COLLECTED MATERIAL
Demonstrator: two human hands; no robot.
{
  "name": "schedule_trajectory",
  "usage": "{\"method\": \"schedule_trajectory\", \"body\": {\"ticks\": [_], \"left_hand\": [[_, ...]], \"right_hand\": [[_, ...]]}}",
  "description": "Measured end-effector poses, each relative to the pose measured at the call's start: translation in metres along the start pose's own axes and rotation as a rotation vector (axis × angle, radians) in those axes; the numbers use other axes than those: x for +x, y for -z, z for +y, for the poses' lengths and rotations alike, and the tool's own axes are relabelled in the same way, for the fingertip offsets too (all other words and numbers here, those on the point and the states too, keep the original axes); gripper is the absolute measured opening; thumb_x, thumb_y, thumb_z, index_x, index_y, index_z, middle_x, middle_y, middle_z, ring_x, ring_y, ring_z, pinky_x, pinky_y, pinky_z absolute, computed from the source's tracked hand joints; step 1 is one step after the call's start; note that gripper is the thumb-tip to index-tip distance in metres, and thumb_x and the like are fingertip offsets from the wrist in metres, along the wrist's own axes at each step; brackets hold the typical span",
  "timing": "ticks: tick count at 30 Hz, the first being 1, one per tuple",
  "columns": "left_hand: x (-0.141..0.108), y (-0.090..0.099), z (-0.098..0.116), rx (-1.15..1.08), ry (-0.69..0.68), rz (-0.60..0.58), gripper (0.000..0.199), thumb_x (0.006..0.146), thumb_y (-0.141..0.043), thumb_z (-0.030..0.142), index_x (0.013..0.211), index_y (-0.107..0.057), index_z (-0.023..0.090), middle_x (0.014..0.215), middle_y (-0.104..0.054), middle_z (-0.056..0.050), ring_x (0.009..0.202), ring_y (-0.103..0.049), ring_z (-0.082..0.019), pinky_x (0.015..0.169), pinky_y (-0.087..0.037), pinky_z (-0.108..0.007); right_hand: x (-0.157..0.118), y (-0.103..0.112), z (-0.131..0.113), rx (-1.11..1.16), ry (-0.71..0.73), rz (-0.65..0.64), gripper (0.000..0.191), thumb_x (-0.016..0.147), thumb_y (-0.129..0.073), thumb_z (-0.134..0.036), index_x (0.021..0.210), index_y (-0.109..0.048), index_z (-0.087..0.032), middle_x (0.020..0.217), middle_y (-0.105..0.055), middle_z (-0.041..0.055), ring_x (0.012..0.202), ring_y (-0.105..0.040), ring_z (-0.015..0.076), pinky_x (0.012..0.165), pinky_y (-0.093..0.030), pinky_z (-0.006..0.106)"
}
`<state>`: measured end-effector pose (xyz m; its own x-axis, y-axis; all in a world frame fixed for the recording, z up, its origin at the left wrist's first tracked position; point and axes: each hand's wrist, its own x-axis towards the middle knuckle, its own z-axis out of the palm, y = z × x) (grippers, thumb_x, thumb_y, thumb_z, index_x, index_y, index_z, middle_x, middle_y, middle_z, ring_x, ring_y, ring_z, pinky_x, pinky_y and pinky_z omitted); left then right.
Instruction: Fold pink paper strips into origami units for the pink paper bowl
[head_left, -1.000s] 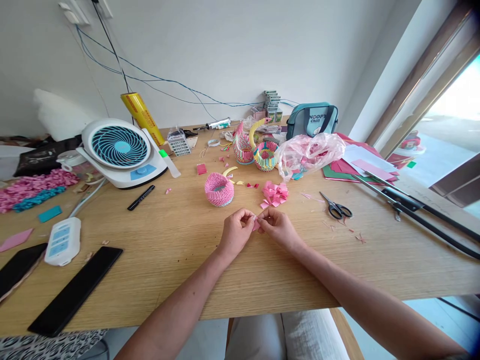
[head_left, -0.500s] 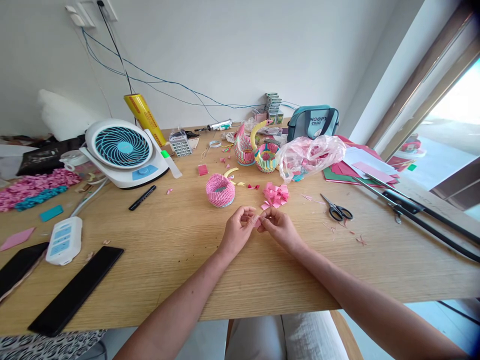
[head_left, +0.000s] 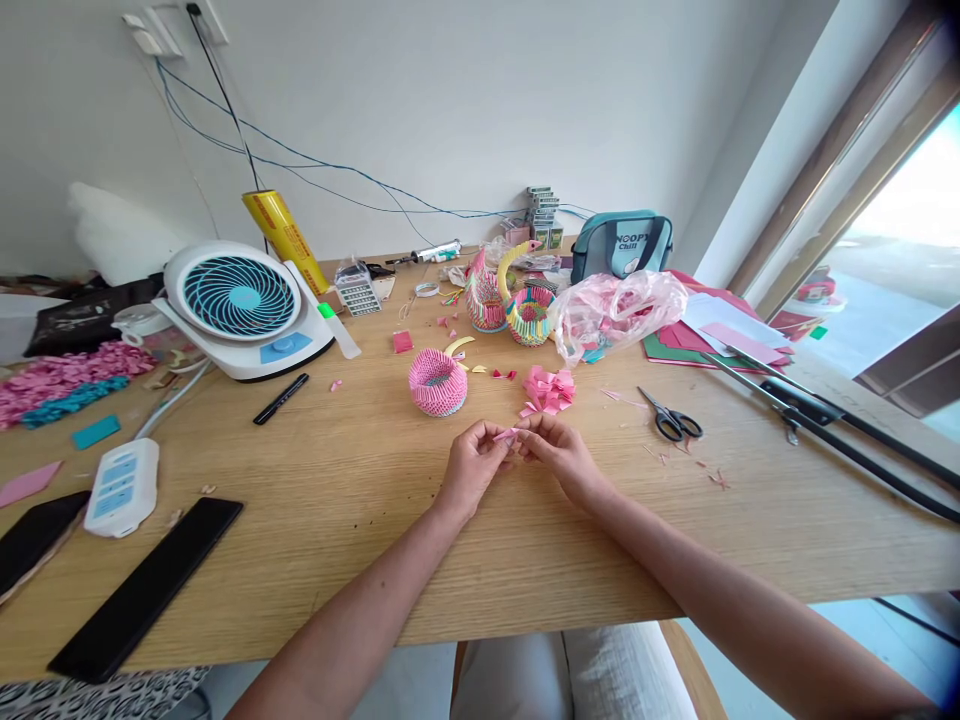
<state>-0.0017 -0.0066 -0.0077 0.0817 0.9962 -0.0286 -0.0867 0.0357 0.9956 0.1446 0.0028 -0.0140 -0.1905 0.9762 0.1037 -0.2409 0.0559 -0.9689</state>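
Between my fingertips is a small pink paper piece (head_left: 507,434), partly covered by the fingers. My left hand (head_left: 474,458) pinches it from the left, and my right hand (head_left: 555,450) grips its right side with thumb and forefinger. Just beyond the hands lies a heap of pink paper slips (head_left: 549,390). A pink folded-paper bowl (head_left: 438,384) stands to the left of that heap, with a curved yellow paper piece (head_left: 459,345) behind it. Farther back are a pink paper swan (head_left: 486,300) and a multicoloured paper swan (head_left: 529,318) with a yellow neck.
Black scissors (head_left: 672,416) lie on the right among paper scraps, near a long black-handled metal tool (head_left: 802,400). A pink plastic bag (head_left: 622,310) sits behind. To the left are a fan (head_left: 240,300), a black marker (head_left: 281,399), a power strip (head_left: 123,487) and a black slab (head_left: 150,590).
The pink paper piece has turned between my fingers and now shows as a narrow strip pointing left. Both hands stay in nearly the same place; the view has shifted slightly.
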Motion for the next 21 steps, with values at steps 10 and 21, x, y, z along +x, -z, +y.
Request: {"method": "schedule_trajectory", "body": {"ticks": [10,21], "left_hand": [[-0.0038,-0.0067,0.0037,-0.010,-0.112,0.008,0.016,0.078,-0.066,0.030,0.082,-0.059,0.017,0.076,-0.059,0.000,0.068,-0.059,-0.011,0.054,-0.052,-0.019],[-0.0039,0.0021,0.0049,0.463,-0.576,0.054,0.017,0.083,-0.052,0.008,0.084,-0.065,0.018,0.087,-0.061,-0.005,0.082,-0.061,-0.014,0.058,-0.050,-0.019]], "right_hand": [[-0.0005,-0.0004,0.0001,0.011,-0.003,0.002,0.030,0.072,-0.074,-0.046,0.075,-0.060,-0.019,0.064,-0.057,-0.0023,0.058,-0.049,0.0107,0.058,-0.040,0.026],[-0.0041,-0.0005,-0.0061,0.153,-0.208,0.019,0.030,0.069,-0.077,-0.044,0.070,-0.061,-0.018,0.065,-0.057,-0.0021,0.057,-0.050,0.0089,0.055,-0.040,0.023]]}}
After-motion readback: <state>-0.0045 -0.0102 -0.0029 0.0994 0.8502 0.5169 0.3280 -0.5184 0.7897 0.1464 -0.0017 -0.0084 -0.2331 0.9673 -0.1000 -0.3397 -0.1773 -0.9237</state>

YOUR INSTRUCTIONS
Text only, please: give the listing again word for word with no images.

COMPLETED EXERCISE
Demonstrator: two human hands; no robot.
{
  "name": "schedule_trajectory",
  "usage": "{\"method\": \"schedule_trajectory\", \"body\": {\"ticks\": [_], \"left_hand\": [[_, ...]], \"right_hand\": [[_, ...]]}}",
  "description": "Measured end-effector poses, each relative to the pose measured at the call's start: translation in metres along the start pose's own axes and rotation as a rotation vector (axis × angle, radians) in those axes; the numbers use other axes than those: x for +x, y for -z, z for +y, for the poses' lengths and rotations alike, and the tool's own axes are relabelled in the same way, for the fingertip offsets too (all other words and numbers here, those on the point and the states too, keep the original axes); gripper is the absolute measured opening; thumb_x, thumb_y, thumb_z, index_x, index_y, index_z, middle_x, middle_y, middle_z, ring_x, ring_y, ring_z, pinky_x, pinky_y, pinky_z absolute, computed from the source's tracked hand joints; step 1 is one step after the call's start; note that gripper is the thumb-tip to index-tip distance in metres, and thumb_x and the like are fingertip offsets from the wrist in metres, along the wrist's own axes at each step; brackets hold the typical span",
  "timing": "ticks: tick count at 30 Hz, the first being 1, one per tuple",
  "columns": "left_hand: x (-0.141..0.108), y (-0.090..0.099), z (-0.098..0.116), rx (-1.15..1.08), ry (-0.69..0.68), rz (-0.60..0.58), gripper (0.000..0.199), thumb_x (0.006..0.146), thumb_y (-0.141..0.043), thumb_z (-0.030..0.142), index_x (0.013..0.211), index_y (-0.107..0.057), index_z (-0.023..0.090), middle_x (0.014..0.215), middle_y (-0.104..0.054), middle_z (-0.056..0.050), ring_x (0.009..0.202), ring_y (-0.103..0.049), ring_z (-0.082..0.019), pinky_x (0.015..0.169), pinky_y (-0.087..0.037), pinky_z (-0.108..0.007); right_hand: x (-0.157..0.118), y (-0.103..0.112), z (-0.131..0.113), rx (-1.11..1.16), ry (-0.71..0.73), rz (-0.65..0.64), gripper (0.000..0.191), thumb_x (-0.016..0.147), thumb_y (-0.129..0.073), thumb_z (-0.134..0.036), index_x (0.021..0.210), index_y (-0.109..0.048), index_z (-0.087..0.032), middle_x (0.020..0.217), middle_y (-0.105..0.055), middle_z (-0.041..0.055), ring_x (0.012..0.202), ring_y (-0.105..0.040), ring_z (-0.015..0.076), pinky_x (0.012..0.165), pinky_y (-0.093..0.030), pinky_z (-0.006..0.106)"
}
`<state>`: measured end-effector pose (xyz m; its own x-axis, y-axis; all in a world frame fixed for the recording, z up, its origin at the left wrist's first tracked position; point and axes: each hand's wrist, its own x-axis towards the middle knuckle, its own z-axis out of the palm, y = z × x) (grippers, thumb_x, thumb_y, thumb_z, index_x, index_y, index_z, middle_x, middle_y, middle_z, ring_x, ring_y, ring_z, pinky_x, pinky_y and pinky_z omitted); left then right.
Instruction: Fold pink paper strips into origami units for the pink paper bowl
[head_left, -1.000s] 
[head_left, -0.500s] 
[head_left, +0.000s] 
<state>-0.0017 -0.0066 -0.0077 0.0817 0.9962 -0.0286 -0.0867 0.0357 0.9956 0.1446 0.0028 -0.0140 -0.1905 0.9762 0.1037 -0.2409 0.0559 -0.9689</state>
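Between my fingertips is a small pink paper piece (head_left: 507,434), partly covered by the fingers. My left hand (head_left: 474,458) pinches it from the left, and my right hand (head_left: 555,450) grips its right side with thumb and forefinger. Just beyond the hands lies a heap of pink paper slips (head_left: 549,390). A pink folded-paper bowl (head_left: 438,384) stands to the left of that heap, with a curved yellow paper piece (head_left: 459,345) behind it. Farther back are a pink paper swan (head_left: 486,300) and a multicoloured paper swan (head_left: 529,318) with a yellow neck.
Black scissors (head_left: 672,416) lie on the right among paper scraps, near a long black-handled metal tool (head_left: 802,400). A pink plastic bag (head_left: 622,310) sits behind. To the left are a fan (head_left: 240,300), a black marker (head_left: 281,399), a power strip (head_left: 123,487) and a black slab (head_left: 150,590).
The pink paper piece has turned between my fingers and now shows as a narrow strip pointing left. Both hands stay in nearly the same place; the view has shifted slightly.
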Motion for the next 21 steps, with values at steps 10 and 21, x, y, z along +x, -z, +y.
Request: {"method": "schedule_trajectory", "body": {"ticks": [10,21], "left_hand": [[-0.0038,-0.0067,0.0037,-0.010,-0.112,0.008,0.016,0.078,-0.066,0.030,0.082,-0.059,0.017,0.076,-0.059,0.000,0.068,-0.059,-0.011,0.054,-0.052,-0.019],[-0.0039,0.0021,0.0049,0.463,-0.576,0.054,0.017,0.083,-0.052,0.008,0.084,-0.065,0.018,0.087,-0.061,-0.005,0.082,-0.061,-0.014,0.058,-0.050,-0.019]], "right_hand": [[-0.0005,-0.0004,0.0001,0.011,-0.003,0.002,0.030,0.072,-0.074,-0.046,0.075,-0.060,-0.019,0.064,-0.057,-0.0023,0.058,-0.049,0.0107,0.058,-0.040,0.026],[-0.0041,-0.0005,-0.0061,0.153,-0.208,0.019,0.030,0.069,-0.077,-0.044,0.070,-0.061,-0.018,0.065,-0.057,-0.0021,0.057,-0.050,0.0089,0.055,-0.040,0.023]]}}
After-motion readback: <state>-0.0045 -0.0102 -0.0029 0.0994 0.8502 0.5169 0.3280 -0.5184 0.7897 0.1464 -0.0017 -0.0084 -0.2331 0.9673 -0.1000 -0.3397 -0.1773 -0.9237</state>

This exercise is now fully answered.